Come detto, il vertice di ieri è servito per mettere definitivamente i puntini sulle “i”, dopo settimane in cui tra ricorsi e provvedimenti, si era persa di vista l’essenza dell’intera vicenda dell’Ilva di Taranto. Al termine della riunione, il procuratore capo Sebastio ha ribadito che saranno i custodi «a stabilire i tempi di intervento sui vari impianti: da oggi si passa alla definitiva fase di attuazione». Negli ultimi giorni, diverse erano state le critiche rivolte alla magistratura, rea di procedere troppo lentamente. «L’Ilva non è un’officina dove per chiuderla basta abbassare una serranda: qui siamo in presenza di impianti complicati e delicati. Vi basti pensare che le ultime due relazioni consegnate oggi dai custodi, hanno le dimensioni di libri di centinaia di pagine». Tra le aree dalla maggiore complessità , figurano i parchi minerali e ferrosi: oltre 70 ettari a cielo aperto che da decenni ricoprono e avvelenano Taranto. Che fare dunque?

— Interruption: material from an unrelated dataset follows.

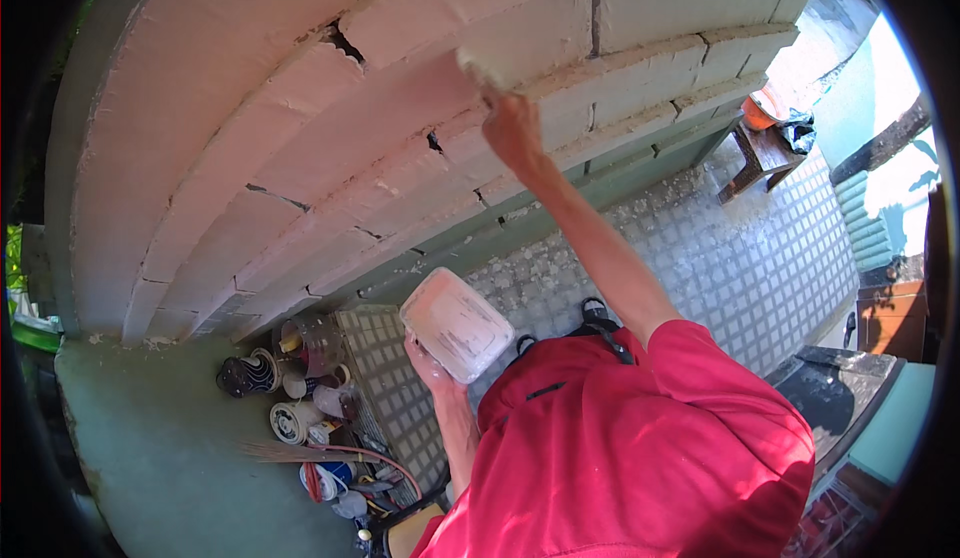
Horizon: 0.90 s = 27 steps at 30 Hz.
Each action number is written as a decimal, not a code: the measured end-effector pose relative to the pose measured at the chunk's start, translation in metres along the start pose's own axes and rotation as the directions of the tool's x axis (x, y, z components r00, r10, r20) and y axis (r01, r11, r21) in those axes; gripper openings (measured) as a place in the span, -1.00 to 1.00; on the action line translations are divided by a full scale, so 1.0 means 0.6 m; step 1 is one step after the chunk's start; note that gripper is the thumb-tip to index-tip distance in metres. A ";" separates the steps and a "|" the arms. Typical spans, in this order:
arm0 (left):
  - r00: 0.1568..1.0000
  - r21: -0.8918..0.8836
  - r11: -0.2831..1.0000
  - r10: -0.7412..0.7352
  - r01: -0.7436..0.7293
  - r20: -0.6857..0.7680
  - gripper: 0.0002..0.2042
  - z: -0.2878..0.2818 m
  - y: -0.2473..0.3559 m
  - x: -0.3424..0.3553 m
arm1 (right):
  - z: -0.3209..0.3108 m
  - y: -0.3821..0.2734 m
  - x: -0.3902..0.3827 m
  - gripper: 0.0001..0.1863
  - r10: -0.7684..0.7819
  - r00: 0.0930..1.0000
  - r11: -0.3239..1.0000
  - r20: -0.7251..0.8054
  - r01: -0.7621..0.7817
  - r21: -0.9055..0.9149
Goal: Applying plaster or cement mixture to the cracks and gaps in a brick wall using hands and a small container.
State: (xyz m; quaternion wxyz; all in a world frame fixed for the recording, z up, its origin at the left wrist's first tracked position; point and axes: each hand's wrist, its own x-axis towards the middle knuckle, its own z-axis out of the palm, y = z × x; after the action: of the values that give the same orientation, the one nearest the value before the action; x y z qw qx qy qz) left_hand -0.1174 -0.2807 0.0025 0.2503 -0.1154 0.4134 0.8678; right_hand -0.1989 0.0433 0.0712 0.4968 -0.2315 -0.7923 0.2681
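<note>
My right hand (512, 130) is closed round the handle of a paintbrush (480, 70), and the brush's pale bristles meet the block wall (540, 38). Off-white with a pinkish tint, the wall has stepped ledges, dark gaps and cracks between its blocks. Lower down, in front of my body, my left hand (425, 363) grips a rectangular plastic tub (458, 325) from its left side and underneath. Pale paint coats the tub's inside; how deep it lies I cannot tell. The fingers under the tub are mostly hidden.
Tubs, cans and tools (300, 418) crowd the lower left by a green wall (150, 438). A wooden stool (760, 158) bearing an orange bucket (765, 108) stands at the upper right. Patterned tiles (720, 258) cover the floor. A dark-topped box (830, 393) is at the right.
</note>
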 end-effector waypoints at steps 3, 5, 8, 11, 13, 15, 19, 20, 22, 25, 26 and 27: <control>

La strada indicata ieri dalla Procura in tal senso è netta: da oggi non sarà  più possibile portare altro minerale all’interno dei parchi, pericolosamente a ridosso del quartiere Tamburi. Si dovranno trovare le soluzioni adatte per diminuire l’altezza dei cumuli di minerale attualmente presenti. Inoltre, per sgomberare il campo dalle facili e sterili polemiche, la Procura ha servito un jolly non da poco all’azienda: «Per attuare tutti gli interventi necessari al risanamento degli impianti e alle varie operazioni di bonifica – ha dichiarato Sebastio – servirà  ulteriore manodopera: dunque l’azienda, se vorrà , potrà  assumere altro personale. La nostra azione non prevede licenziamenti di massa: non siamo degli sprovveduti».

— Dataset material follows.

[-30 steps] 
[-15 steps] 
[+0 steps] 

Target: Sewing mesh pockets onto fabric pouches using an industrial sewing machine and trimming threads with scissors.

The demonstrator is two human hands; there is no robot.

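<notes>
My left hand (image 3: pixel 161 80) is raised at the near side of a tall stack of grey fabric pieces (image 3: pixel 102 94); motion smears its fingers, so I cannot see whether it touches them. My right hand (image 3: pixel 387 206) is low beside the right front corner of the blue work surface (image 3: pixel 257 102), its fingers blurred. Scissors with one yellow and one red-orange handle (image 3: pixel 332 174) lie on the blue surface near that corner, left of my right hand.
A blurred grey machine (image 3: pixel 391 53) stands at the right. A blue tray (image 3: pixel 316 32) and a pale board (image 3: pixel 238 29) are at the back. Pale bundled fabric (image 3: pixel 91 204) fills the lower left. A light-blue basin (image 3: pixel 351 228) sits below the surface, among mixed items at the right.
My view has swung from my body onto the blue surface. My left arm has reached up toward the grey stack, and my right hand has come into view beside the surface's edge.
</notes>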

Ma se alla Procura e ai custodi nominati dal Gip Todisco la situazione appare molto chiara, lo stesso non è per l’azienda. Che, ad esempio, continua a produrre mantenendo gli impianti al 70% della loro effettiva potenza. Sostenendo la tesi che per essere risanati, gli impianti devono restare in funzione e, per questo, tanto vale produrre. Informato di ciò dai cronisti presenti all’esterno della Procura, Sebastio ha risposto alquanto infastidito: «Andatevi a rileggere l’ordinanza del Tribunale del Riesame: non c’è alcuna facoltà  d’uso per la produzione». Dunque l’Ilva non deve assolutamente continuare a produrre, come invece avvenuto senza soluzione di continuità  sino a oggi.
Cosa accadrà  adesso? Come reagirà  il Gruppo Riva? In attesa delle prossime mosse, il presidente Ferrante sceglie ancora una volta la via della diplomazia. Al termine del vertice, ha infatti dichiarato che «i magistrati inquirenti hanno dato indicazioni operative e obiettivi precisi: soprattutto di contenimento delle emissioni». «Ora – ha concluso – spetterà  ai custodi tecnici e a me, operare collegialmente riferendo al procuratore e operare nel senso indicato da loro». L’obiettivo posto dal Tribunale del Riesame, infatti, è risanare gli impianti: la chiusura degli stessi è vista come l’ultima possibilità  d’intervento. Che però rischia di diventare presto realtà  qualora l’azienda continui a produrre, non rispettando i diktat della Procura.